EXERCISE DETAILS: Please reproduce the records below exactly, omitting any pictures they contain.

Data excerpts:
+--

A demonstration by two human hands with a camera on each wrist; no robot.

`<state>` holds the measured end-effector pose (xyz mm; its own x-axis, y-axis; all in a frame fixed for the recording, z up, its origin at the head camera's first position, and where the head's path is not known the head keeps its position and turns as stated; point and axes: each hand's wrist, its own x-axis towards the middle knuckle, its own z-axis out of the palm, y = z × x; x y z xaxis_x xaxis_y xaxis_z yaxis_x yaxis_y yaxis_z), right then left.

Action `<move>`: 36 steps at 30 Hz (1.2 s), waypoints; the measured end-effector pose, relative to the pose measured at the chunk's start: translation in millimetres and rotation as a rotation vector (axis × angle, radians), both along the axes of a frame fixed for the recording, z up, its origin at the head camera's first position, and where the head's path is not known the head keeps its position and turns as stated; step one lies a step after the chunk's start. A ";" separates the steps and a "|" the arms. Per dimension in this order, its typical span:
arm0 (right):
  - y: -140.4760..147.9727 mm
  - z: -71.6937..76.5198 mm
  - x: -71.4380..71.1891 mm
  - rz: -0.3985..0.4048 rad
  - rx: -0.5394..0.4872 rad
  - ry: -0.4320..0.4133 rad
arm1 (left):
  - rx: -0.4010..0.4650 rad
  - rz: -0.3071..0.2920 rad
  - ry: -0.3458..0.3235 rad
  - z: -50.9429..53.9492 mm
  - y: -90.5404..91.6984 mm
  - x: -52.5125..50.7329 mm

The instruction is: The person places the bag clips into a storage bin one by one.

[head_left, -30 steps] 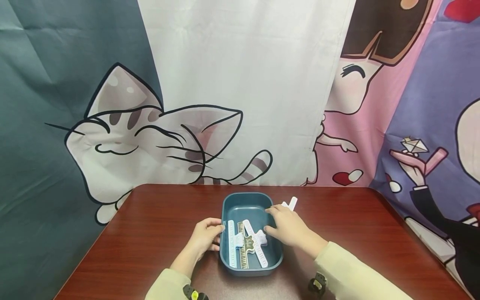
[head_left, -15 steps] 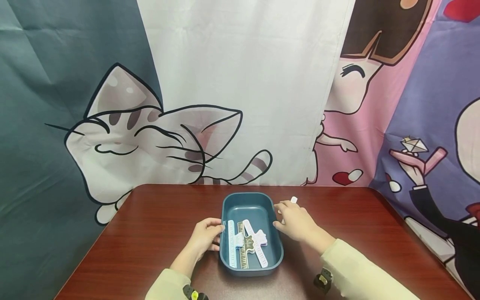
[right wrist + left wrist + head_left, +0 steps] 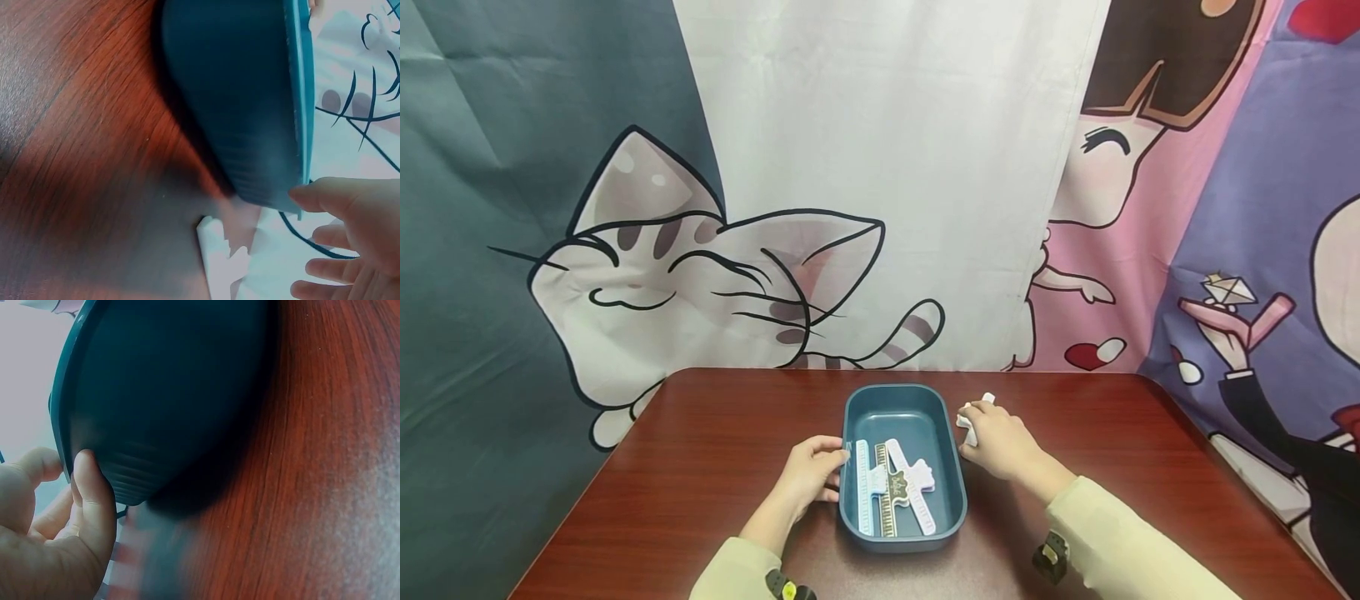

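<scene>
A dark blue plastic bin [image 3: 902, 400] stands on the table. My left hand [image 3: 808, 471] grips its left rim, thumb and fingers pinching the edge in the left wrist view [image 3: 62, 531]. Inside lie a light blue long clip [image 3: 864, 487], a black-and-gold long clip [image 3: 895, 489] with a piano-key pattern and a pale lilac long clip [image 3: 917, 492]. Right of the bin, a white long clip [image 3: 988, 398] lies on the table, partly hidden under my right hand [image 3: 1000, 437]. In the right wrist view my fingers are loosely extended, apart from the white clip [image 3: 215, 256].
The brown wooden table [image 3: 715, 433] reaches back to a cartoon-printed cloth [image 3: 895, 167] hanging behind it. The far end of the bin's floor lies beyond the clips.
My right hand has moved right, from over the bin's right rim to the white clip beside it. The left hand and the bin have stayed in place.
</scene>
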<state>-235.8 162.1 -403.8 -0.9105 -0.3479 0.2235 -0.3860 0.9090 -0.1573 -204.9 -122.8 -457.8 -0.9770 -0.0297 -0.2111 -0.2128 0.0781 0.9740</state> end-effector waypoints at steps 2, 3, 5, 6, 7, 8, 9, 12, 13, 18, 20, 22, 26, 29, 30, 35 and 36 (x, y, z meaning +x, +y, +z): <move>1.5 -2.2 -1.5 -0.007 0.004 -0.005 | -0.002 -0.003 0.000 0.1 0.0 0.0; 2.3 -3.1 -2.2 -0.009 0.003 -0.009 | -0.003 -0.004 0.000 0.1 0.0 0.0; 4.0 -5.1 -3.8 -0.015 -0.004 -0.021 | -0.006 -0.003 -0.001 0.1 0.0 0.0; 4.8 -6.1 -4.7 -0.018 -0.008 -0.029 | -0.007 -0.003 -0.001 0.0 0.0 0.0; 5.5 -6.8 -5.6 -0.019 -0.014 -0.036 | -0.007 -0.003 0.000 0.0 0.0 -0.1; 6.3 -7.7 -6.8 -0.019 -0.020 -0.043 | -0.008 -0.002 0.001 0.0 -0.1 -0.1; 7.1 -8.9 -8.1 -0.019 -0.024 -0.048 | -0.007 -0.001 0.001 -0.1 -0.1 -0.2; 9.3 -12.6 -11.9 -0.012 -0.039 -0.065 | -0.009 0.001 0.000 -0.4 -0.2 -0.3; 10.0 -13.8 -13.0 -0.009 -0.045 -0.072 | -0.009 0.001 0.000 -0.5 -0.2 -0.3; 13.8 -18.9 -18.8 -0.002 -0.062 -0.099 | -0.011 -0.001 -0.001 -0.4 0.1 0.2; 15.3 -21.0 -22.0 -0.002 -0.059 -0.099 | -0.012 -0.002 -0.002 0.1 0.2 0.4; 16.6 -22.6 -24.9 -0.006 -0.057 -0.104 | -0.013 -0.001 -0.003 0.7 0.2 0.6; 18.4 -26.2 -30.2 -0.004 -0.044 -0.114 | -0.011 -0.001 -0.002 0.3 0.1 -0.3; 18.4 -28.9 -32.6 0.003 -0.044 -0.124 | -0.010 -0.002 0.000 -0.3 0.1 -0.7; 18.2 -29.6 -33.0 0.004 -0.047 -0.128 | -0.010 -0.002 0.000 -0.4 0.2 -0.6; 16.2 -32.1 -34.8 0.007 -0.058 -0.136 | -0.010 -0.002 -0.001 -0.6 0.5 0.0; 16.1 -32.5 -35.5 0.005 -0.057 -0.137 | -0.010 -0.002 0.000 -0.6 0.5 0.0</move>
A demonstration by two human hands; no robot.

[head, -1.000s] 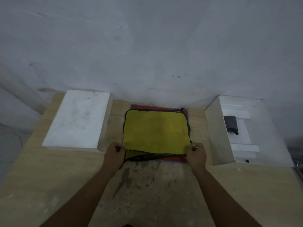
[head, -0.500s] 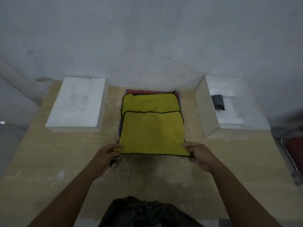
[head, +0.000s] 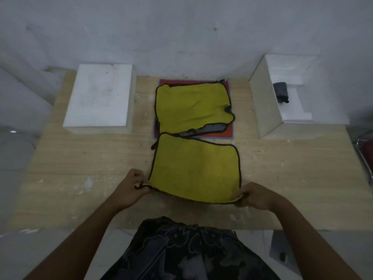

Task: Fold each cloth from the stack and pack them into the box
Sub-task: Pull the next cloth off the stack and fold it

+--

OUTPUT:
A demonstration by two human hands with a camera on each wrist; no robot.

`<state>` holds the measured end-effector pose (xyz mm; its own x-axis, y-axis; all in a frame fixed for the recording, z up, its origin at the head camera's first position, and where the head's path is not known the head keeps its position and turns as stated; point and axes: each hand's wrist, its own x-axis towards the middle knuckle, its own z-axis out of the palm, y = z × x; x y z xaxis_x xaxis_y xaxis_z yaxis_x yaxis_y yaxis_z), right then left.

Action `<move>`: 36 steps at 30 Hz (1.2 s), waypoints; the measured end-effector pose, relative to the pose measured at the chunk's start: translation in millimetres and rotation as a rotation vector (axis × angle, radians), both along the axes of a frame fixed for the recording, z up, its origin at the head camera's first position, and where the head's path is not known the head keeps its position and turns as stated; step one lies a step after the chunk's start. A ";" separates the steps and a "|" the arms. Per dimension in this order, its typical span:
arm0 (right):
  - y: -140.4760..147.9727 mm
  - z: -71.6937..76.5198 mm
  - x: -71.4380..71.1891 mm
  - rz: -0.3985..0.4048 rad
  - rx: -0.5394..0.4872 rad
  - ry: -0.4320..0.4133 rad
arm1 (left):
  - rx: -0.4010..0.4650 rad
  - rz: -0.3071..0.2920 rad
  - ry: -0.3458..0.3235 rad
  - z: -50.9429..53.9492 mm
  - y: -90.5404..91.6984 mm
  - x: -52.5125..50.7329 mm

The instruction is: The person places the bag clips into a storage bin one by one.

[head_left, -30 steps] 
[head_left, -15 steps] 
[right wrist + left wrist + head_left, +0 steps] 

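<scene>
A dark blue plastic bin [image 3: 902, 400] stands on the table. My left hand [image 3: 808, 471] grips its left rim, thumb and fingers pinching the edge in the left wrist view [image 3: 62, 531]. Inside lie a light blue long clip [image 3: 864, 487], a black-and-gold long clip [image 3: 895, 489] with a piano-key pattern and a pale lilac long clip [image 3: 917, 492]. Right of the bin, a white long clip [image 3: 988, 398] lies on the table, partly hidden under my right hand [image 3: 1000, 437]. In the right wrist view my fingers are loosely extended, apart from the white clip [image 3: 215, 256].
The brown wooden table [image 3: 715, 433] reaches back to a cartoon-printed cloth [image 3: 895, 167] hanging behind it. The far end of the bin's floor lies beyond the clips.
My right hand has moved right, from over the bin's right rim to the white clip beside it. The left hand and the bin have stayed in place.
</scene>
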<state>-235.8 162.1 -403.8 -0.9105 -0.3479 0.2235 -0.3860 0.9090 -0.1573 -204.9 -122.8 -457.8 -0.9770 -0.0297 -0.2111 -0.2128 0.0781 0.9740</state> end-effector waypoints at steps 2, 3, 5, 6, 7, 8, 9, 12, 13, 18, 20, 22, 26, 29, 30, 35 and 36 (x, y, z meaning +x, +y, +z): <move>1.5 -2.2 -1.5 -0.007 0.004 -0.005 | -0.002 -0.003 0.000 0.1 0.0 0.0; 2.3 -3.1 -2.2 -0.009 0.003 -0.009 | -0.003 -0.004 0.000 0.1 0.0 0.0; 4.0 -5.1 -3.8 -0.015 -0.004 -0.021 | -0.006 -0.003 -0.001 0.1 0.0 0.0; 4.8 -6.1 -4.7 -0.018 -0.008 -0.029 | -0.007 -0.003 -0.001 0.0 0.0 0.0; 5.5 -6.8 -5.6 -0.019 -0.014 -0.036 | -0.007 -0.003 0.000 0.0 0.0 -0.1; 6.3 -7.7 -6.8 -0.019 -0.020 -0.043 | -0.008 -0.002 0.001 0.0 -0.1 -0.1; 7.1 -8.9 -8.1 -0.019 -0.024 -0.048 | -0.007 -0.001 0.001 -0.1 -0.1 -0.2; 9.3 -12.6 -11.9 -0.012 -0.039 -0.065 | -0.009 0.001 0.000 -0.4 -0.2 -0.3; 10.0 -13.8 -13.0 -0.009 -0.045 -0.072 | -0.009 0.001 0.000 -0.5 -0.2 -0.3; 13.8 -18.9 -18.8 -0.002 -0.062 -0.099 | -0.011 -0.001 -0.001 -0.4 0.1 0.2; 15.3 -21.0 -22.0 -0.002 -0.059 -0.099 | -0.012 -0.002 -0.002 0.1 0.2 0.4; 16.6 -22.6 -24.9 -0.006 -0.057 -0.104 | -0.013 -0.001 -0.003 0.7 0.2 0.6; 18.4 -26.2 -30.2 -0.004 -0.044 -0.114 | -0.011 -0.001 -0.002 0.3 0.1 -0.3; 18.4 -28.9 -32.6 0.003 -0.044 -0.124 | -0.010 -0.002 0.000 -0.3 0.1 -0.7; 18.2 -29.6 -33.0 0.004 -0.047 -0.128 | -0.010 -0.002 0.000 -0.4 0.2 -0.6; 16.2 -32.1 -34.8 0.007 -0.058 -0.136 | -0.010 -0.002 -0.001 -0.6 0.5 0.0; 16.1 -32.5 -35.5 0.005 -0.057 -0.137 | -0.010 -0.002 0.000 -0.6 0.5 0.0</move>
A demonstration by two human hands; no robot.

[head, -1.000s] 
[head, -0.500s] 
[head, +0.000s] 

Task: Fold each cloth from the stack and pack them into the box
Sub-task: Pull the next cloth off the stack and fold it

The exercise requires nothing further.